A l’honneur, Jean Vendome, grande figure des années soixante, dispose d’une immense vitrine centrale. Ses bijoux sont de véritables sculptures autour de pierres et de matières que le créateur voulait toujours parmi les plus belles, nacre en forme d’ailes d’oiseau, quartz blanc en forme de cristal neigeux, pavés de lapis-lazuli dont les extrémités, deux pinces de homard, retiennent un pendentif… Ces objets d’art sont des symboles de leur temps, destinés aux femmes émancipées et insolites. Plus loin s’expose sur un mur un cabinet des curiosités. A quelques mètres du serpent d’or de Boucheron (seul « vendômien » ici présent), un vaporeux collier en plumes et diamants (40 carats) côtoie un puissant collier dragon noir. Une large plaque d’or toute sertie et travaillée à l’endroit comme à l’envers jouxte un étonnant sautoir guerrier serti de colts… l’insolite exposition ne laisse aucun repos à notre imagination. Les visiteurs les plus curieux devineront même les bijoux du futur en s’attardant dans l’espace des tendances. A la fin, dans le petit couloir tout noir de l’espace « anti-reflet », de lumineux papillons en calcédoine bleu ciel sont posés sur un fil d’acier barbelé noir, des diamants de couleur, des pierres précieuses, dont une émeraude de 20 carats, sont sertis sur de l’or noir. Les précieuses gemmes sont comme des fleurs écloses sur des pierres de lave, ciblées par un rayon de lumière qui en accentue le contraste.

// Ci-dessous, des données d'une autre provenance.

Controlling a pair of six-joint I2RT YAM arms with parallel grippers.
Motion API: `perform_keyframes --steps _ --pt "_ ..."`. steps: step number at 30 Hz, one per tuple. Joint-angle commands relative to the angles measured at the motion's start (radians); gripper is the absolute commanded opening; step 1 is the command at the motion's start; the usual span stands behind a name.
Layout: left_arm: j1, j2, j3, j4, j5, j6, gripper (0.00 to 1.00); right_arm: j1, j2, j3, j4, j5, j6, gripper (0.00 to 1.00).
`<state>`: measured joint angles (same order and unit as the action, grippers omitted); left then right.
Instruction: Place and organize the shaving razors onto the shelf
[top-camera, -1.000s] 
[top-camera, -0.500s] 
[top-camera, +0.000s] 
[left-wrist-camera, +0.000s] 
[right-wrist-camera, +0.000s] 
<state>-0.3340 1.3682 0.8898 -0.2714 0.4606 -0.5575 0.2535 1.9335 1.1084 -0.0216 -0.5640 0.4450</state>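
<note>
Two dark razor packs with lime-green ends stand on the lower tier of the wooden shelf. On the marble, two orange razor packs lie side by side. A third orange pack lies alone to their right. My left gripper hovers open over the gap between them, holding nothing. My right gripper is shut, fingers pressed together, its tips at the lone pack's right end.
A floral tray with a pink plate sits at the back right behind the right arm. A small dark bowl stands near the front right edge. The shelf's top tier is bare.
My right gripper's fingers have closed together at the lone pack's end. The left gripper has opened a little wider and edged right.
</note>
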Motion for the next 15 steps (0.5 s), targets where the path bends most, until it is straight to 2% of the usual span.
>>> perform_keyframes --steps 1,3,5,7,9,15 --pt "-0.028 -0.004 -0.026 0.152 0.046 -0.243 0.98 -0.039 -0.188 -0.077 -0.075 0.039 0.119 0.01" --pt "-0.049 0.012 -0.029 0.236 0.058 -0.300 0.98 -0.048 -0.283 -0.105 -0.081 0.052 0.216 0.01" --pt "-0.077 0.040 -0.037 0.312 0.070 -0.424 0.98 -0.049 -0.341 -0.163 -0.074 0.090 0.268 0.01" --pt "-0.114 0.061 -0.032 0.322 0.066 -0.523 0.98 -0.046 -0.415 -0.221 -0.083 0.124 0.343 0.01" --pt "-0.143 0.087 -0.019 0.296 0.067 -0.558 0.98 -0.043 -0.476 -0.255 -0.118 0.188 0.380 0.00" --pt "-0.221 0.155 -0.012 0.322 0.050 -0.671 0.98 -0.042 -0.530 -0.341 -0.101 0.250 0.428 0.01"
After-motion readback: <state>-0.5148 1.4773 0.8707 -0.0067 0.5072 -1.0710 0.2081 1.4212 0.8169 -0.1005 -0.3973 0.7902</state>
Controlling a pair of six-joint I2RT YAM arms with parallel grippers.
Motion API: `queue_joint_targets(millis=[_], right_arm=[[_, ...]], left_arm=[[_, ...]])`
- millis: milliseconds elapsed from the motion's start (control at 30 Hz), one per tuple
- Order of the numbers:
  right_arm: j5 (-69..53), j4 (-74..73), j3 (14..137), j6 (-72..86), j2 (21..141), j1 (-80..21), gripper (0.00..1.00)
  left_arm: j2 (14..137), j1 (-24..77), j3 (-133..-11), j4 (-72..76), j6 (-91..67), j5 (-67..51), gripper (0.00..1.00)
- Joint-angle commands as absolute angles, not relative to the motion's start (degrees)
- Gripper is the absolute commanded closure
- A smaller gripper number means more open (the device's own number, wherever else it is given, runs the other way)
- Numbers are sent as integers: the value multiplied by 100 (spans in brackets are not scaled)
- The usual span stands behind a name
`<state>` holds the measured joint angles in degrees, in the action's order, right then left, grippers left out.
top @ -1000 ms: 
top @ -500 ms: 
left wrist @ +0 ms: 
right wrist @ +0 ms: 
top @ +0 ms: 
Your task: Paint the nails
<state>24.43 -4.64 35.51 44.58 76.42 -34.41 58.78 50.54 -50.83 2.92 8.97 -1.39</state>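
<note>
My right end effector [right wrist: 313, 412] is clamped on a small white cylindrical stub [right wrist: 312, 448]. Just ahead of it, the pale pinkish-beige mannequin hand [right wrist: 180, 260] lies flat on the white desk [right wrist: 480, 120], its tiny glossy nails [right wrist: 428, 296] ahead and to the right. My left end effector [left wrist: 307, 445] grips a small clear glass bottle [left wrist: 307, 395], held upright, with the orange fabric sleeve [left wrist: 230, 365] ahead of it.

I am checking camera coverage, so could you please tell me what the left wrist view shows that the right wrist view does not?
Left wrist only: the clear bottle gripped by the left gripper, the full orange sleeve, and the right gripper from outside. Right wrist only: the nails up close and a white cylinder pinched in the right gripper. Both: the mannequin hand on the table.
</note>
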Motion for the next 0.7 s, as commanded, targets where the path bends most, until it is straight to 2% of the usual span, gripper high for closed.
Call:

Les ateliers pour enfants ne désemplissent pas, les conférences non plus, pour lesquelles le Comité Francéclat a recruté de fines lames (Olivier Ségura, Patrick Voillot, Alain Kimmerlé, Marc Alexandre,…) connaissant sur le bout des doigts le diamant bleu, la tanzanite ou l’opale. Ces baroudeurs d’Afrique et d’Asie s’embarquent dans des récits fascinants, parfois aussi effrayants. Car le commerce des gemmes, c’est la confiance sans filet et une bonne dose de chance et d’intuition. Après un succès bien mérité (14 000 visiteurs en 6 jours), espérons que le comité Francéclat récidivera. Didier Roux, son président, ne boude pas son plaisir : « Je suis comme un vigneron, je vais chercher l’insolite et les réserves de magie cachées dans les caves. C’est toute la vitalité immergée du métier que vous voyez ici ». Un beau millésime en effet. Un écho au credo de Jean-Jacques Picart, proche conseiller de Bernard Arnault, qui parle d’ « un luxe qui demande à être déniché » et n’a pas pignon sur rue, mais qui est peut-être l’avenir. D’ailleurs, la place Vendôme ne fait-elle pas régulièrement appel aux talents de ces créateurs qui insufflent un sang nouveau à ses propres ateliers d’artistes.